§ WHAT TO WORK ON: Every line below that holds the word "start" must be listed.

§ TASK DATA:
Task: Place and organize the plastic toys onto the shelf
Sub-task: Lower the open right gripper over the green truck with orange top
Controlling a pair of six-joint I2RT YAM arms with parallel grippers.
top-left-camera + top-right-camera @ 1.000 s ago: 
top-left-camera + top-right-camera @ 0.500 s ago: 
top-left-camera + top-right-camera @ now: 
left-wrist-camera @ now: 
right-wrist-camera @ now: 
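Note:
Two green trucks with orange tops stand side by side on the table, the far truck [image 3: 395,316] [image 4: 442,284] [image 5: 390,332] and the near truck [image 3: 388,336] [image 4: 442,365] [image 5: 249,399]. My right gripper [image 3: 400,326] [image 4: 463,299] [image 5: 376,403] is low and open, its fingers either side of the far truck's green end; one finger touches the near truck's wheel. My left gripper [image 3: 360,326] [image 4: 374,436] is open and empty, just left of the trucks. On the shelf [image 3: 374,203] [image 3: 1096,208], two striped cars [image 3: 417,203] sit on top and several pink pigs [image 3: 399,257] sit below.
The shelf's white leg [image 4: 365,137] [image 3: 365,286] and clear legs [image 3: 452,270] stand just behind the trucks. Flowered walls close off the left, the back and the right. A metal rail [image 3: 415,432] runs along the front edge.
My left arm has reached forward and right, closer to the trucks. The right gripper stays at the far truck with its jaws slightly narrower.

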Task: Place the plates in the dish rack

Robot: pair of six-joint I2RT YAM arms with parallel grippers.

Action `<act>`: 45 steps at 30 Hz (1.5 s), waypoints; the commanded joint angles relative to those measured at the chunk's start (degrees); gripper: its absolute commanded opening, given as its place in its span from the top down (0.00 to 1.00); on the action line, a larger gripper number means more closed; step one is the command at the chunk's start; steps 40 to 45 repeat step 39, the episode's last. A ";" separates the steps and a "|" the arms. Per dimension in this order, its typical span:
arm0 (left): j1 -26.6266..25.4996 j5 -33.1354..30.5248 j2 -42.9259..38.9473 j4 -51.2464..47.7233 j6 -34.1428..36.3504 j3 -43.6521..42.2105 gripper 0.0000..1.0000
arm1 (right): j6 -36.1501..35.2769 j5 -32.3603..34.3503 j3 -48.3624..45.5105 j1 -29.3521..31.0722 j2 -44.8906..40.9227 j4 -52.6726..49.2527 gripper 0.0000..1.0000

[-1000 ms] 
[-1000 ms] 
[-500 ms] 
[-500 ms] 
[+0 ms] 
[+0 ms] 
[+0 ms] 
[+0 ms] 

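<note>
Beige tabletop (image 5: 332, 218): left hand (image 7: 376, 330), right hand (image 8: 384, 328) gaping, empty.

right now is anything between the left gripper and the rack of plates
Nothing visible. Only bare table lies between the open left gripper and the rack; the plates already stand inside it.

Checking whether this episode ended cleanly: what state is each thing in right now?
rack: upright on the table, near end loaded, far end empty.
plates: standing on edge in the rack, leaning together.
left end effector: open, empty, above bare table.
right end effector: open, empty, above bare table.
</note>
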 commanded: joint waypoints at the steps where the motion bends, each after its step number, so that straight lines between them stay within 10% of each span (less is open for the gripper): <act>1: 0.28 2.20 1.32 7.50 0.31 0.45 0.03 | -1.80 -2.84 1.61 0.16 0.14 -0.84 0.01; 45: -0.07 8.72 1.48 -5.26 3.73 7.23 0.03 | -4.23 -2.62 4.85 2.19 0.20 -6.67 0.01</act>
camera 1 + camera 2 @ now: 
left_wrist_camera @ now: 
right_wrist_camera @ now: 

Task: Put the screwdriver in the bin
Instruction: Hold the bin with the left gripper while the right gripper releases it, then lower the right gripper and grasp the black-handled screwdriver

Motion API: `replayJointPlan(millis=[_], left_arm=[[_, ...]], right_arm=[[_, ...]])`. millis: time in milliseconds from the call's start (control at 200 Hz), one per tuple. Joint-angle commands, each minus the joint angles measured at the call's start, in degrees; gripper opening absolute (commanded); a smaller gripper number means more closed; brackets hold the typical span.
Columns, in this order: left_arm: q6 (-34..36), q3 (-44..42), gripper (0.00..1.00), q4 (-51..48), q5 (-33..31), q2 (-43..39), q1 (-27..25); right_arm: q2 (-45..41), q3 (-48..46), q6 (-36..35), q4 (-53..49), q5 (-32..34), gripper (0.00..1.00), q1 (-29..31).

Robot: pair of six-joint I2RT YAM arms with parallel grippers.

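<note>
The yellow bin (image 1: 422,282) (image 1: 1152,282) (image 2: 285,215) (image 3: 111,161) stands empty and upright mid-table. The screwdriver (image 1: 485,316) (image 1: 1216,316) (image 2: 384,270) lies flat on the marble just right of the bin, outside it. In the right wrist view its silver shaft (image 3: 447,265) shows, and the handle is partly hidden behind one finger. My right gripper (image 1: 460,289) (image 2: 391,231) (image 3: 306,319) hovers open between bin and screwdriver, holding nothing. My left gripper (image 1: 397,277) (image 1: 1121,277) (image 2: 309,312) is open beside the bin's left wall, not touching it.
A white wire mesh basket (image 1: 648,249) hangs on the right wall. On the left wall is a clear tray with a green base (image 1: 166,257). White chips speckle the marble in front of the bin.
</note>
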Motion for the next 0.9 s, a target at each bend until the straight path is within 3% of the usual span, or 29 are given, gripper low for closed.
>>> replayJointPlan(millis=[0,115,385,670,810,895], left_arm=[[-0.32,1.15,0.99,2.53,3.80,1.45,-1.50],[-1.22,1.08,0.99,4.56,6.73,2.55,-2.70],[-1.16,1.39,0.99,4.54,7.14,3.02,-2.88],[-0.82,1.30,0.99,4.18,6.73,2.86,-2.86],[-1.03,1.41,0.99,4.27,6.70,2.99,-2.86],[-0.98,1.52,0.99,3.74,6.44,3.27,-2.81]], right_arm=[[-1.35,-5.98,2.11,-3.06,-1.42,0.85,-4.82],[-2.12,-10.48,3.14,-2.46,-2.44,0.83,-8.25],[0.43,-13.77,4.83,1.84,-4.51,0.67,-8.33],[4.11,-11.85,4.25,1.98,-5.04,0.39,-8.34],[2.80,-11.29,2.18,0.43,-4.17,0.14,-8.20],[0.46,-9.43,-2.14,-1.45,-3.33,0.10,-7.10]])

§ SOLUTION FOR THIS EXERCISE:
Action `<act>`: 45 steps at 30 Hz (1.5 s), waypoints; the commanded joint angles relative to those measured at the chunk's start (degrees); gripper: its absolute commanded opening, given as its place in its span from the top down (0.00 to 1.00); on the action line, a larger gripper number means more closed; step one is the command at the chunk's start; steps 40 to 45 repeat step 39, the episode's last. A ";" separates the steps and a "|" the arms. Per dimension in this order, its typical span:
Motion API: `replayJointPlan(millis=[_], left_arm=[[_, ...]], right_arm=[[_, ...]])`. millis: time in milliseconds from the call's start (control at 200 Hz), one per tuple. Joint-angle commands, each minus the joint angles measured at the call's start, in degrees; gripper opening absolute (commanded); a smaller gripper number means more closed; brackets hold the typical span.

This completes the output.